From the Rachel Trilogy series , Vol. 3

Alas, not tight enough to resonate deeply.

Rachel Paskar, now 16 in 1905 San Francisco, begins life anew, a refugee with her older sister, brother-in-law, and Menahem, a young boy with whom they escaped from the 1903 Kishinev, Russia, pogrom (Rachel’s Secret, 2012). 

It is a tough life made more complicated by new customs and language. Intertwined with Rachel’s story is that of Sergei, her special friend in Russia, now escaping from a prison sentence in Siberia for fighting the czarist government. Readers explore San Francisco as Rachel and her family learn their way around and begin to make a life. After a long day’s work as a maid, Rachel studies English in a newcomer’s school and does well. She is ambitious, and perhaps as a character she is too nice, almost without faults.

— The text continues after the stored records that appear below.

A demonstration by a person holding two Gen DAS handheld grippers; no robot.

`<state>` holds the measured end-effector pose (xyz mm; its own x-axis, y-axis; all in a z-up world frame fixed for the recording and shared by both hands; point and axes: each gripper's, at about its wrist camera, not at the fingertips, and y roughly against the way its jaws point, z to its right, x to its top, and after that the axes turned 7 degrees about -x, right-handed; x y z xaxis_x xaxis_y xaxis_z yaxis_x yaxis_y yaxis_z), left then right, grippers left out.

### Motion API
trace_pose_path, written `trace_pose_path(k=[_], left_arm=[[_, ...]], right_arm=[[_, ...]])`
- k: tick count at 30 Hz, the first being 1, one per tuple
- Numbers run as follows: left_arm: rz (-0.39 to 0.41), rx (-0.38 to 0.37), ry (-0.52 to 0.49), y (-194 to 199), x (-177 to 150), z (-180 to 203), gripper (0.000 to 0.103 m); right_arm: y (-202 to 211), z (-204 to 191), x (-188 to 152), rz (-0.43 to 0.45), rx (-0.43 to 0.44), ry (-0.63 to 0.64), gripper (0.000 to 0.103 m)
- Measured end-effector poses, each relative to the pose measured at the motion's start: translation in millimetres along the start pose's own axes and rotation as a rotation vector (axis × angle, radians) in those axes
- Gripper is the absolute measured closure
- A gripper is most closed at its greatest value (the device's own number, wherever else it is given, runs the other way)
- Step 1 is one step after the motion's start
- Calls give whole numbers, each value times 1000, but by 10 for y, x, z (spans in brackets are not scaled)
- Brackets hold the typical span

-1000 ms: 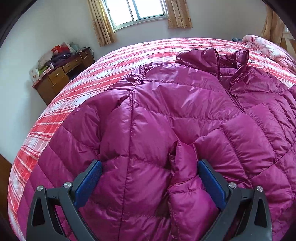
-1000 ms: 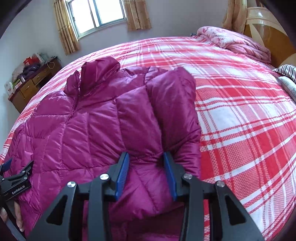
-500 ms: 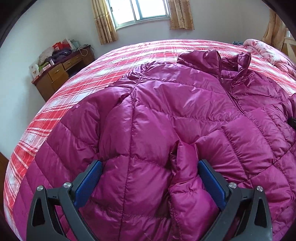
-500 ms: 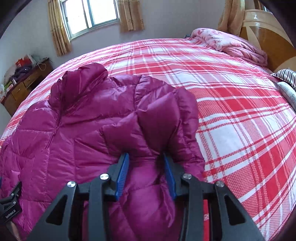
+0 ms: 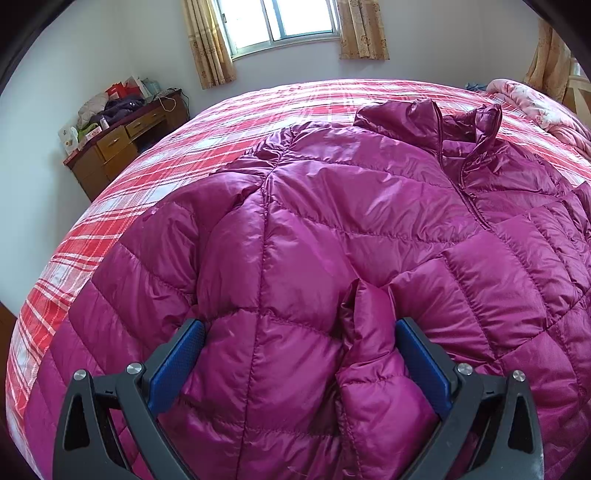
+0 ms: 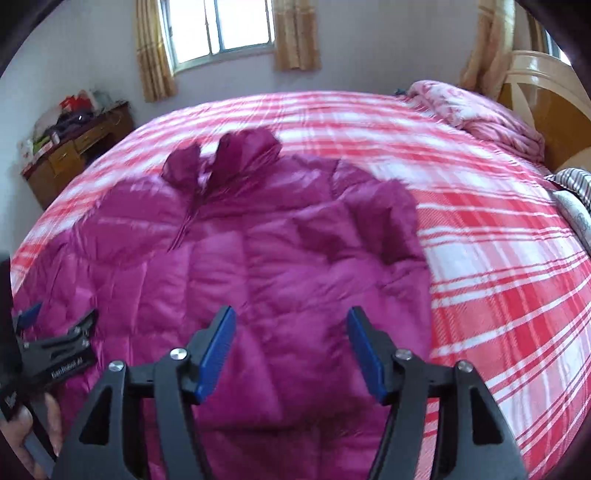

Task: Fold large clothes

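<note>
One magenta puffer jacket point(image 5: 332, 229) lies on one bed with a red plaid cover point(image 6: 498, 258). Two grippers are counted: the left gripper point(image 5: 299, 354) and the right gripper point(image 6: 291, 350), each with two blue pads. One window point(image 5: 284, 18) has two curtains beside it. One wooden desk point(image 5: 122, 147) and one pink quilt point(image 6: 476, 114) complete the tally.

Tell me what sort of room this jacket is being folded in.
Most likely a home bedroom: the jacket lies on a large bed with a red plaid cover, a headboard at one end, and a cluttered wooden dresser beside a curtained window.
</note>
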<state>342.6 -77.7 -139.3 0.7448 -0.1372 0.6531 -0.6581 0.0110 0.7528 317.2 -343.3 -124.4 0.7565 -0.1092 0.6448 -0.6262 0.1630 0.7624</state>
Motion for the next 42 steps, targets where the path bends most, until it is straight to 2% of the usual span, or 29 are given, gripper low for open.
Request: trace_pose_path(k=[2, 9, 13, 15, 18, 20, 23, 24, 26, 28, 30, 31, 33, 34, 35, 36, 38, 42], left_arm=[[0, -5, 4, 4, -4, -5, 1], [-6, -21, 13, 1, 2, -22, 1], [-28, -88, 37, 166, 7, -271, 1], [2, -63, 52, 357, -2, -481, 1], [81, 32, 27, 710, -82, -938, 1], [99, 84, 26, 834, -194, -1242, 1], [15, 163, 81, 915, -503, -1830, 1], [-4, 156, 112, 942, -595, -1960, 1], [-33, 84, 201, 1026, -829, -2213, 1], [-51, 27, 247, 1037, -968, -2316, 1], [-43, 1, 257, 984, -1033, -2330, 3], [-44, -2, 257, 945, -1043, -2294, 7], [-56, -28, 260, 879, -1039, -2245, 45], [-43, -35, 254, 894, -1046, -2260, 51], [-28, -38, 240, 898, -1039, -2273, 65], [-22, -40, 227, 924, -1030, -2252, 73], [7, -42, 200, 998, -982, -2281, 84], [122, 73, 146, 1255, -747, -2436, 89]], right_arm=[[-154, -50, -70, -14, -29, 14, 37], [-216, -121, -92, -9, -73, 48, 35], [-208, -91, -101, 7, -74, 44, 35], [-191, -119, -126, 11, -80, 45, 35], [-185, -123, -124, 15, -79, 44, 35], [-181, -123, -126, 16, -78, 44, 35], [-171, -123, -125, 19, -79, 46, 34], [-169, -130, -128, 19, -80, 48, 34], [-168, -135, -131, 20, -80, 49, 34], [-167, -144, -131, 19, -88, 55, 33], [-160, -158, -131, 17, -97, 67, 32], [-144, -163, -130, 17, -98, 73, 32], [-60, -155, -151, 26, -75, 74, 31], [6, -147, -173, 35, -66, 71, 31], [95, -143, -207, 49, -55, 66, 31], [172, -152, -238, 64, -44, 66, 31], [363, -204, -335, 92, -33, 94, 31], [589, -340, -530, 139, -56, 203, 31]])
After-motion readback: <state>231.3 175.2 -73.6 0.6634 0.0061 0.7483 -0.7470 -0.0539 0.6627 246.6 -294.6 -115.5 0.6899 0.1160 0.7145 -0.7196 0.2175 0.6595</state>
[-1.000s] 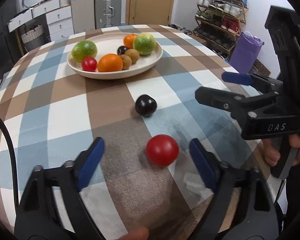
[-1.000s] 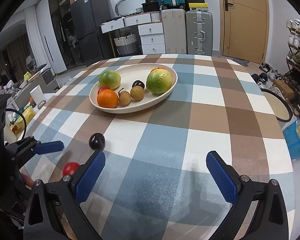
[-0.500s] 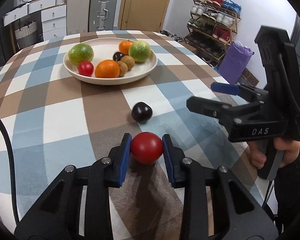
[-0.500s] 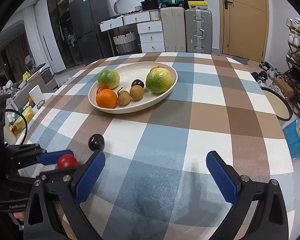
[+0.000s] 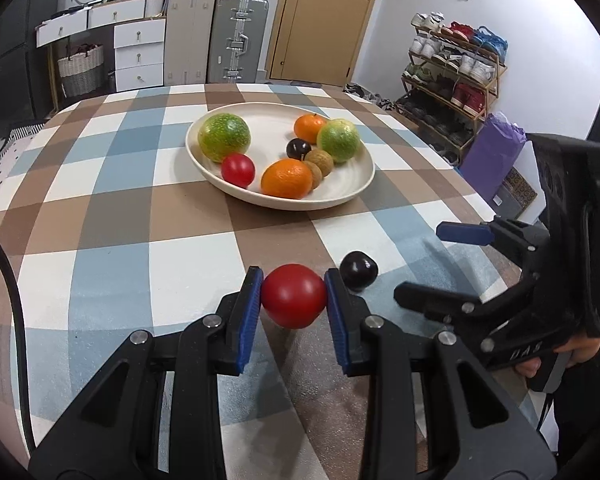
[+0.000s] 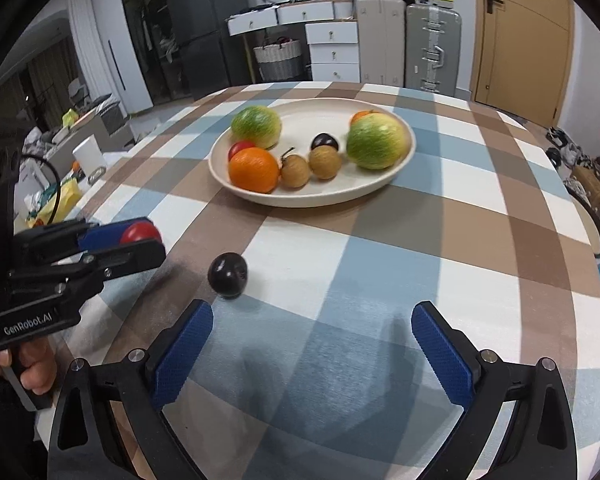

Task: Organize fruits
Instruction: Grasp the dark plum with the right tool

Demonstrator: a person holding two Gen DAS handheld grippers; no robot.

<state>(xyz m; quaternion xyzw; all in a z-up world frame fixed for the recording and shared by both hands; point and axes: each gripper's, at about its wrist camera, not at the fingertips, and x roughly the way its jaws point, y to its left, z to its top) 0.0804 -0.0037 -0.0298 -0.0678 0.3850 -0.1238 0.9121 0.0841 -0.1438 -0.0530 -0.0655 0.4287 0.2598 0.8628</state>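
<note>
Two blue pads of the left hand-held gripper [image 5: 293, 298] are clamped across the middle of a smooth round red tomato [image 5: 293, 295], judged light, soft, bruisable. Just right lies a glossy dark plum [image 6: 228, 275]; the right hand-held gripper [image 6: 312, 354] is held apart, empty.

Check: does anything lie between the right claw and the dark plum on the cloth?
Nothing: the right wrist view shows only bare checked tablecloth between the open right claw and dark plum.

L hand-held gripper [image 5: 294, 300] clamped on red fruit [image 5: 293, 295], frame ctr-bottom. R hand-held gripper [image 6: 312, 354] wide apart, empty, lower frame.
</note>
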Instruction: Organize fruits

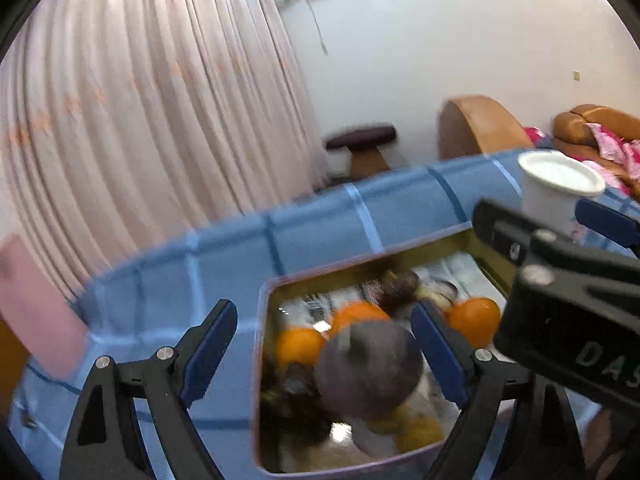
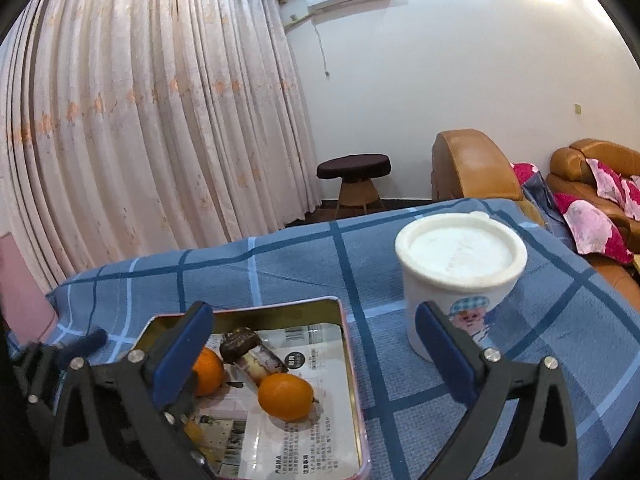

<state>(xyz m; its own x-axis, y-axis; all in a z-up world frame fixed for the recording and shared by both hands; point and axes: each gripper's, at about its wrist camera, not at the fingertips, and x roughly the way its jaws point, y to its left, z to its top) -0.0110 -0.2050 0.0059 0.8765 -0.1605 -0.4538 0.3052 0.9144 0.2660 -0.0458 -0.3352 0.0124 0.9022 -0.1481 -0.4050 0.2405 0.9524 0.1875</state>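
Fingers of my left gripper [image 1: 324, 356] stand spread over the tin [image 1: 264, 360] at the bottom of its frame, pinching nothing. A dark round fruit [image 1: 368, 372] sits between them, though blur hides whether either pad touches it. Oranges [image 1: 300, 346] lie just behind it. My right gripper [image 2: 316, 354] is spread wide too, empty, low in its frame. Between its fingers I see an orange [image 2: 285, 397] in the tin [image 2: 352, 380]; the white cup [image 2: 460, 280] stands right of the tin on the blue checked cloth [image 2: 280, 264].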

Readers will be confident that given time, she will succeed—but not before surviving the ’quake-fire of 1906. The stylistic advantage of having separate chapters about two protagonists, Rachel and Sergei, allows time to pass without detailing what has occurred between events. An added character based on the Jewish-American socialist Anna Strunsky encourages Rachel in her ambition to become a writer but is tangential to the story and disappears from it, one of a number of extraneous details that lessen tension and interfere with what is basically a character study.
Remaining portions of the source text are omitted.